Output only the stretch of the listing that starts at the line containing "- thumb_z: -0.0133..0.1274" and ends at the line containing "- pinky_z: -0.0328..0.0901", reproduced exactly with both ends.

> [Data below]:
= = = = =
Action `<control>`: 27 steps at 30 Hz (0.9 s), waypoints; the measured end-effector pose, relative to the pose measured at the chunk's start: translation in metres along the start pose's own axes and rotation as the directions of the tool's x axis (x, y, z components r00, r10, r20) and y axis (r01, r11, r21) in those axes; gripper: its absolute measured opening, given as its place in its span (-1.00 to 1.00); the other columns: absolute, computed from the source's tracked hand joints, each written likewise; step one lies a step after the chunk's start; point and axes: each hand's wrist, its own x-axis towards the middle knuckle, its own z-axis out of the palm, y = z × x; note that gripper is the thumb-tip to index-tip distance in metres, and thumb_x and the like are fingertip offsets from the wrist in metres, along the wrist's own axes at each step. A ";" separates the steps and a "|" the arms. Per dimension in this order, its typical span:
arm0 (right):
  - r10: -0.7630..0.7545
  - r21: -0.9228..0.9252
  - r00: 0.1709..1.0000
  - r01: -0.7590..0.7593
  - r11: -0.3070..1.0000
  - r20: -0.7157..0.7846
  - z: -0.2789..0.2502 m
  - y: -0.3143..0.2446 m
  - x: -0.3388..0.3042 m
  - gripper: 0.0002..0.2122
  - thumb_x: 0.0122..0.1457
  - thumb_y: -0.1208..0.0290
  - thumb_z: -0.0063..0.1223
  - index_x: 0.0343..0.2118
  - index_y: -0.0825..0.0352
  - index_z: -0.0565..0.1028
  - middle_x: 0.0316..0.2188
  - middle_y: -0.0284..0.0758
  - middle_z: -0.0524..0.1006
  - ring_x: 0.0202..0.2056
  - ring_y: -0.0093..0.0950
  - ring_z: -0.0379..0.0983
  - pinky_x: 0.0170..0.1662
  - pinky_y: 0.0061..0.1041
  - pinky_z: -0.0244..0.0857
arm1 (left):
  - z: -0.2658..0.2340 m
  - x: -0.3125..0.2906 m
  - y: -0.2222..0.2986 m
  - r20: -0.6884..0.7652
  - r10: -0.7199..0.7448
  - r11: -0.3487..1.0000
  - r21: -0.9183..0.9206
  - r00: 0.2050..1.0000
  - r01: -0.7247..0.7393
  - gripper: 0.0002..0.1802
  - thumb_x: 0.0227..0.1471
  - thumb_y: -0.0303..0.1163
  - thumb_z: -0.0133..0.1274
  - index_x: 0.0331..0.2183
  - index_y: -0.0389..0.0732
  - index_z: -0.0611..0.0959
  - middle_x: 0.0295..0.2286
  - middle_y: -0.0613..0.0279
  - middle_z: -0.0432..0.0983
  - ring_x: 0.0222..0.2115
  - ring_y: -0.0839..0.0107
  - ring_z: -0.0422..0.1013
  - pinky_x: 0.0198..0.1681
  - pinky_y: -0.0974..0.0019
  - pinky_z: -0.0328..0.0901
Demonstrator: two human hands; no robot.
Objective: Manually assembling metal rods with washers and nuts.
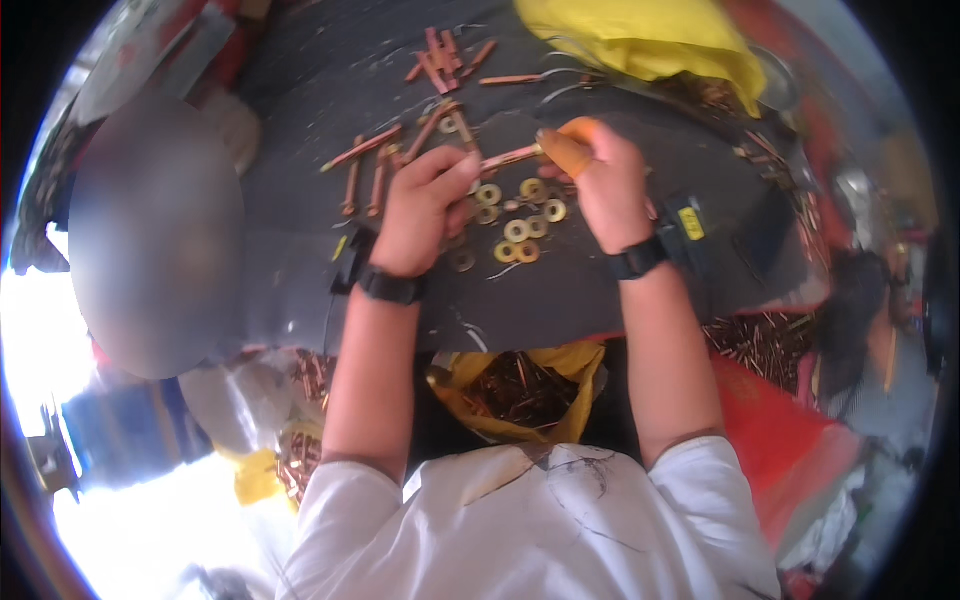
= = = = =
> [Response area]:
  - thumb_z: -0.0133..0.1274
  - index_x: 0.0331..0.2183
  - index_y: -0.0389..0.0732
  - index_z: -0.0611..0.0959
  - middle_x: 0.0295..0.2286
  - middle_y: -0.0613..0.0279
  - middle_z: -0.0432..0.0983
  - ring_x: 0.0222..0.2115
  - ring_y: -0.0839..0.0107
  - ring_z: -0.0422..0.1013
  - pinky_x: 0.0198..0.1681
  - pinky_y: -0.0974..0.0019
  - pinky_z: -0.0328..0.0901

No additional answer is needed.